Records from a collection
..........

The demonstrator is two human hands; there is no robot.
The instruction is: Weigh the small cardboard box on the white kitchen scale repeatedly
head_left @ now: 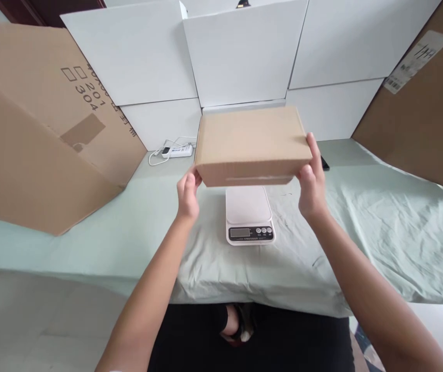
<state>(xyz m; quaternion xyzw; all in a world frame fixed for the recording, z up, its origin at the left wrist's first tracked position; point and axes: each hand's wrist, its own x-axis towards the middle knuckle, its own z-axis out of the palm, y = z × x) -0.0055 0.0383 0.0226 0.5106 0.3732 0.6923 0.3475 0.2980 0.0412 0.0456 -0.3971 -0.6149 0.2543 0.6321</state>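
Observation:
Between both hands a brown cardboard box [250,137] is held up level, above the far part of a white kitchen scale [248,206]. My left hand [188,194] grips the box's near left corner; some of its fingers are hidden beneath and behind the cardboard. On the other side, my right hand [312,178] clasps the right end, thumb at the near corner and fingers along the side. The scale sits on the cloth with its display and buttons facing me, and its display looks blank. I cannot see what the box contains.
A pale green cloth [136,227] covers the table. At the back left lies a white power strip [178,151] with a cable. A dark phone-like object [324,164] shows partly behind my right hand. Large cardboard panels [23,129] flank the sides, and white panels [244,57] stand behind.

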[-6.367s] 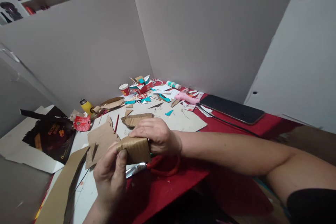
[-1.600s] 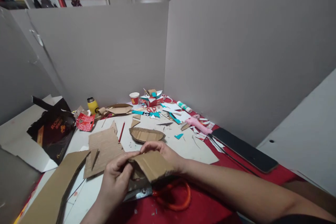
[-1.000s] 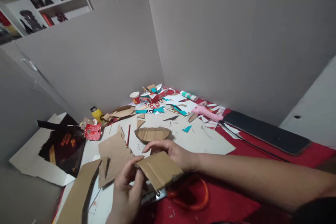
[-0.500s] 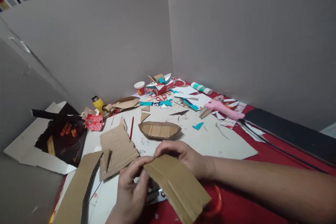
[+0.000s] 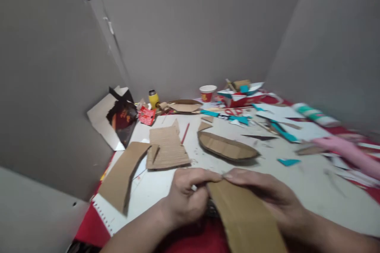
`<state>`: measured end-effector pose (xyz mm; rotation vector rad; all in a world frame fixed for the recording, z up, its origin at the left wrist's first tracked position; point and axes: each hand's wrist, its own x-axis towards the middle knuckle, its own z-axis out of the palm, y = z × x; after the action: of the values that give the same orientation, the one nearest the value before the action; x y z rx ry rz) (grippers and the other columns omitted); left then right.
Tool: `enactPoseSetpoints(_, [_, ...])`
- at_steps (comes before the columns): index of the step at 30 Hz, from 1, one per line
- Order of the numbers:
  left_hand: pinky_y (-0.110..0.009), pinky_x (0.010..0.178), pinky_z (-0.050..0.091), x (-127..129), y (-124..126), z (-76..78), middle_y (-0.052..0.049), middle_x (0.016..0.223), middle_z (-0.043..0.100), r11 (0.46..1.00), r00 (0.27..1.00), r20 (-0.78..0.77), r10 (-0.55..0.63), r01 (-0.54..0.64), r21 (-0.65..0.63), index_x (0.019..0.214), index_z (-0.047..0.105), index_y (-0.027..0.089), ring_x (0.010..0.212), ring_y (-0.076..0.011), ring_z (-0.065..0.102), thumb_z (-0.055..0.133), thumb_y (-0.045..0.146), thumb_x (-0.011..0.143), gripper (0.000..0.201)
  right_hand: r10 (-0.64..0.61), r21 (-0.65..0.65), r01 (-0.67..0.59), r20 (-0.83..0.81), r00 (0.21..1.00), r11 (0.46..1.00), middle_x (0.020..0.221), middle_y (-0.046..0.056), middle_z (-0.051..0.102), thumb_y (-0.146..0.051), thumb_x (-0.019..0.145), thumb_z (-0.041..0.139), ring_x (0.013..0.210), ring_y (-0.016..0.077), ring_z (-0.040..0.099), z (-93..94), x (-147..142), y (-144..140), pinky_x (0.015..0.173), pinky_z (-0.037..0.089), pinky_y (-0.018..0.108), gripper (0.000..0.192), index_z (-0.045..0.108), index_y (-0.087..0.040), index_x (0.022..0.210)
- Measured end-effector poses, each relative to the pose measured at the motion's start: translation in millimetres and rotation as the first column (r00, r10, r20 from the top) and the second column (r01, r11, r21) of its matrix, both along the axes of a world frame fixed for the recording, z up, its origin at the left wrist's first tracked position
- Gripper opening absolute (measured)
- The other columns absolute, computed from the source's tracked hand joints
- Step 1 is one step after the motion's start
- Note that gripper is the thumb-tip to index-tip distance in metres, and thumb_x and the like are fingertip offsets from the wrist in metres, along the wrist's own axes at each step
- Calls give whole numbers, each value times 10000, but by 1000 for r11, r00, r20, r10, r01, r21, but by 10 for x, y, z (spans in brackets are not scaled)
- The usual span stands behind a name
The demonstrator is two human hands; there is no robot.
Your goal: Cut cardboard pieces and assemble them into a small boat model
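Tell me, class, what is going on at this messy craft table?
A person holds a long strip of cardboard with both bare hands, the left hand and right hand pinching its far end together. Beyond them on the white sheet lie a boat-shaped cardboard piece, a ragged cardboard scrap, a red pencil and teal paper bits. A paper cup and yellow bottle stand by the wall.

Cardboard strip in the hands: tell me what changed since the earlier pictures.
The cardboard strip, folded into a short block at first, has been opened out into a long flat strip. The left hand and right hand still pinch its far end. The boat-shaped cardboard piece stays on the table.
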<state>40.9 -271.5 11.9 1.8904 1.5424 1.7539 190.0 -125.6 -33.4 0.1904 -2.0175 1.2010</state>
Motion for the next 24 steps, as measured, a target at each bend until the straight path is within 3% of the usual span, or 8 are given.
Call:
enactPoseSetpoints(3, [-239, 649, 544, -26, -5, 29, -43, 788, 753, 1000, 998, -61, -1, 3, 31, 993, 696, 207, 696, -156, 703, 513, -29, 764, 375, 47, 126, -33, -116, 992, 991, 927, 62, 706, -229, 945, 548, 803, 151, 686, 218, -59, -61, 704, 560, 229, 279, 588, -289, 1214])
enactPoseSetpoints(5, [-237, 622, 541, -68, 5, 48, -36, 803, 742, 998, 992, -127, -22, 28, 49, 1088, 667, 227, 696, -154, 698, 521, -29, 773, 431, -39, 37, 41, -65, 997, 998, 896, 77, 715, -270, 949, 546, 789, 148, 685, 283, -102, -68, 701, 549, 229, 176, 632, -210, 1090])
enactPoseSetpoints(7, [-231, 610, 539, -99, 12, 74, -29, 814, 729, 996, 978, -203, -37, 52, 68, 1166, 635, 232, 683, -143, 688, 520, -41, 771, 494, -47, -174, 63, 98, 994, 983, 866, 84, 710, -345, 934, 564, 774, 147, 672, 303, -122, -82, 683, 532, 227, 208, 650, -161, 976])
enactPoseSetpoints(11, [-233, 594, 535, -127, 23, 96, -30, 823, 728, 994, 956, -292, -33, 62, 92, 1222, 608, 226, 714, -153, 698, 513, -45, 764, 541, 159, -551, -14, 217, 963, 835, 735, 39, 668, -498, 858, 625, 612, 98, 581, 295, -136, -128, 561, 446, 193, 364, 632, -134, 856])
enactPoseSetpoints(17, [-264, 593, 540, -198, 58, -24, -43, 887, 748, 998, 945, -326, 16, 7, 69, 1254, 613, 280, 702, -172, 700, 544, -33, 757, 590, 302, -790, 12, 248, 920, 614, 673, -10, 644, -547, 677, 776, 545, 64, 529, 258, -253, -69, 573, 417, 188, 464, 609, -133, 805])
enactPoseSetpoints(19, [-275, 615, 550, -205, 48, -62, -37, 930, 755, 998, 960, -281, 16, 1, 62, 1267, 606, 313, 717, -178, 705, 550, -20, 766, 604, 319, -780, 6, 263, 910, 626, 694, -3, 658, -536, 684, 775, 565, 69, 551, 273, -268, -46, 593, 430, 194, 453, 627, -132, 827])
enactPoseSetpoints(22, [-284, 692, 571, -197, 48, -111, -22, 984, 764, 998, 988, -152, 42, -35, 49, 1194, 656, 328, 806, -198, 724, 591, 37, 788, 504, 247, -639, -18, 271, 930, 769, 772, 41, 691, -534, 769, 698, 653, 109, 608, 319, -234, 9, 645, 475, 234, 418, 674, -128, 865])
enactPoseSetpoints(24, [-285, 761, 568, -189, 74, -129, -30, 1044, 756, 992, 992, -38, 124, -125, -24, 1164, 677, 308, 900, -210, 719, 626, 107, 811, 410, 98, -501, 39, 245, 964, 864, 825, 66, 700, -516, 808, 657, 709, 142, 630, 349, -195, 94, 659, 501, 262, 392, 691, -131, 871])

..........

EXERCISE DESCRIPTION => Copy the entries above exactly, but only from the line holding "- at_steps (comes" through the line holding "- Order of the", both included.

RESULT OF THE EXERCISE =>
- at_steps (comes before the columns): index of the step at 30 Hz, from 1, one per line
- Order of the numbers:

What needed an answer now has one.